2. Summary of Significant Accounting Policies
The accompanying unaudited financial statements of the Company have been prepared as though they were required to be in accordance with Rule 10-01 of Regulation S-X for interim financial statements, however, they do not include all information and footnotes required by United States generally accepted accounting principles ("GAAP") for complete financial statements. Certain information and footnote disclosures normally included in our annual consolidated financial statements prepared in accordance with GAAP have been condensed or omitted. However, we believe that the disclosures included herein are adequate to make the information presented not misleading. These condensed consolidated financial statements should be read in conjunction with our audited consolidated financial statements and the notes thereto included in the Company's Annual Report on Form 10-K for the fiscal year ended January 30, 2021, as filed with the Securities and Exchange Commission on April 7, 2021 (the "Annual Report"). The information furnished herein reflects all normal recurring adjustments which are, in the opinion of management, necessary for a fair presentation of the results for the interim periods presented. The results of operations for the thirteen and thirty-nine weeks ended October 30, 2021 are not necessarily indicative of the results that will be realized for the fiscal year ending January 29, 2022 or any other period. The balance sheet as of January 30, 2021 has been derived from our audited financial statements as of that date. For further information, refer to our audited financial statements and notes thereto included in the Annual Report.

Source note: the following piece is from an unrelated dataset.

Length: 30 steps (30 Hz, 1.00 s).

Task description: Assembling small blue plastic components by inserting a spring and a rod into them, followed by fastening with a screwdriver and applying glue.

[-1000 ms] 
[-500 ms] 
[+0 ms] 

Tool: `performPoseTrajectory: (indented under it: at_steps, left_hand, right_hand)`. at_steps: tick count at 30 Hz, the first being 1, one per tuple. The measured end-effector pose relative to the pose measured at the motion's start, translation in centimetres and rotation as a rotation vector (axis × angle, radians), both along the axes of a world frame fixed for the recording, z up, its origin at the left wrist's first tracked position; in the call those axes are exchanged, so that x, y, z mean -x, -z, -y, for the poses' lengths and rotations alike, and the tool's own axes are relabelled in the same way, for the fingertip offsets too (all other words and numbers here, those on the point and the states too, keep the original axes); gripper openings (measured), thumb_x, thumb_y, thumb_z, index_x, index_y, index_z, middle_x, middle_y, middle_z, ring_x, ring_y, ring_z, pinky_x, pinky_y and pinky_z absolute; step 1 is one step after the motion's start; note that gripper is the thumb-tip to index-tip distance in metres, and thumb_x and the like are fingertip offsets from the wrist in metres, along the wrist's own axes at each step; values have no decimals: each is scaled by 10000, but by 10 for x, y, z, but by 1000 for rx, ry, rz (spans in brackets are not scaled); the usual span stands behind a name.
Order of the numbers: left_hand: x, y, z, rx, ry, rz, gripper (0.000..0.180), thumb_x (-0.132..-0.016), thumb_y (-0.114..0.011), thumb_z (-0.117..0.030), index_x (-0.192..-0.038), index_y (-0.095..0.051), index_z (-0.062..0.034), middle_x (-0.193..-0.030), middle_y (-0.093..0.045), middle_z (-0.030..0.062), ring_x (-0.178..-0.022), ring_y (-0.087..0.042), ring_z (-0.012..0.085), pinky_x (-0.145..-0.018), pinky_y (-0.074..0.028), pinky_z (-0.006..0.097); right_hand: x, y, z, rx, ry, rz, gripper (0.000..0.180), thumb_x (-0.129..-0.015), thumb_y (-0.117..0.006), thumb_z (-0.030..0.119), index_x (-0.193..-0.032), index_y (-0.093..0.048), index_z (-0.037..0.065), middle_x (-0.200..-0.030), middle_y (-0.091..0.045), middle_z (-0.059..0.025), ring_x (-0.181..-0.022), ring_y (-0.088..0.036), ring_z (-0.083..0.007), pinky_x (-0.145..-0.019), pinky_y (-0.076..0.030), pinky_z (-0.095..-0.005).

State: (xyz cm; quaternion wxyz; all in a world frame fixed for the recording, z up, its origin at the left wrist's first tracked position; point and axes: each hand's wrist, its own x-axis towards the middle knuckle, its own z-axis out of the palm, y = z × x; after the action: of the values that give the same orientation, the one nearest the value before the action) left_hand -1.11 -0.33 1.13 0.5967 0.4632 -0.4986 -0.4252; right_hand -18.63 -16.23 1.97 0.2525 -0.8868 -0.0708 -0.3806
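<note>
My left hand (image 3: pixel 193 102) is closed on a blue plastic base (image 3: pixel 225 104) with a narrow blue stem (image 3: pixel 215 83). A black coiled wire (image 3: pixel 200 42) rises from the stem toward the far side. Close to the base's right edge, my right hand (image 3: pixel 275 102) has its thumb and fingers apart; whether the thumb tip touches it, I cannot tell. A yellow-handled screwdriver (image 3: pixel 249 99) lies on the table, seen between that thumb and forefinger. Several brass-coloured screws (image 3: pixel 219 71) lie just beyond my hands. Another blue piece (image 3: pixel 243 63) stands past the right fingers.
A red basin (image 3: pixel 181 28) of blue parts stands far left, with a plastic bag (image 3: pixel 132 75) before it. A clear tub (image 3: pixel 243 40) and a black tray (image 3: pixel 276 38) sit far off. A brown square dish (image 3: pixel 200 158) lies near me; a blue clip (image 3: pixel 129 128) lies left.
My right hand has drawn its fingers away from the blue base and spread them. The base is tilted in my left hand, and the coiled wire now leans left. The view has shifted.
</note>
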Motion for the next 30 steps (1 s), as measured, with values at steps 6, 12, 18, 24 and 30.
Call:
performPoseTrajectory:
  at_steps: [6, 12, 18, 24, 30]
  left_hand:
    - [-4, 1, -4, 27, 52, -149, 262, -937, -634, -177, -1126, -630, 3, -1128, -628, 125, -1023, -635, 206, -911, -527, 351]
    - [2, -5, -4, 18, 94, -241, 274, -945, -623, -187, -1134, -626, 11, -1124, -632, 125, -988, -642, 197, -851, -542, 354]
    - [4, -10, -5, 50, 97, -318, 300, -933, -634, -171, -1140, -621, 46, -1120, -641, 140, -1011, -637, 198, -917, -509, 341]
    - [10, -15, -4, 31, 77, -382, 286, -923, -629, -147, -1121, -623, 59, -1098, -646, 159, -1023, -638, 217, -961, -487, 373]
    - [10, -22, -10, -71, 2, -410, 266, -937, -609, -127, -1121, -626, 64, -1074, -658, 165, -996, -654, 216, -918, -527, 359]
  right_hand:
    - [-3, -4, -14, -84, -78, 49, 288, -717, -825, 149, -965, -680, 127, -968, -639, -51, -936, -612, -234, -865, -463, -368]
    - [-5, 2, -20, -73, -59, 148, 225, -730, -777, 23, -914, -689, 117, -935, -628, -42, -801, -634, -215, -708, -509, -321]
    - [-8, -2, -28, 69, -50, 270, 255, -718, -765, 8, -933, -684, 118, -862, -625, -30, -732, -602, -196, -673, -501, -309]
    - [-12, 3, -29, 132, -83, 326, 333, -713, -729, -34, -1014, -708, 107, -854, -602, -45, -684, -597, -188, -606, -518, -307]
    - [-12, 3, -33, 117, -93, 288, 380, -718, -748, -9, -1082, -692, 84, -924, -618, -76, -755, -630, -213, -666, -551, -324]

Basis of Presentation and Principles of Consolidation
These unaudited condensed consolidated financial statements include the accounts of ASO, Inc. and its subsidiaries, NAHC, Academy Managing Co., LLC, Associated Investors, LLC, Academy, Ltd., the Company's operating company, and Academy International Limited. NAHC, Academy Managing Co., LLC, and Associated Investors, LLC are intermediate holding companies. All intercompany balances and transactions have been eliminated in consolidation. ASO Co-Invest Blocker Sub, L.P. and ASO Blocker Sub, L.P. were dissolved effective January 31, 2021.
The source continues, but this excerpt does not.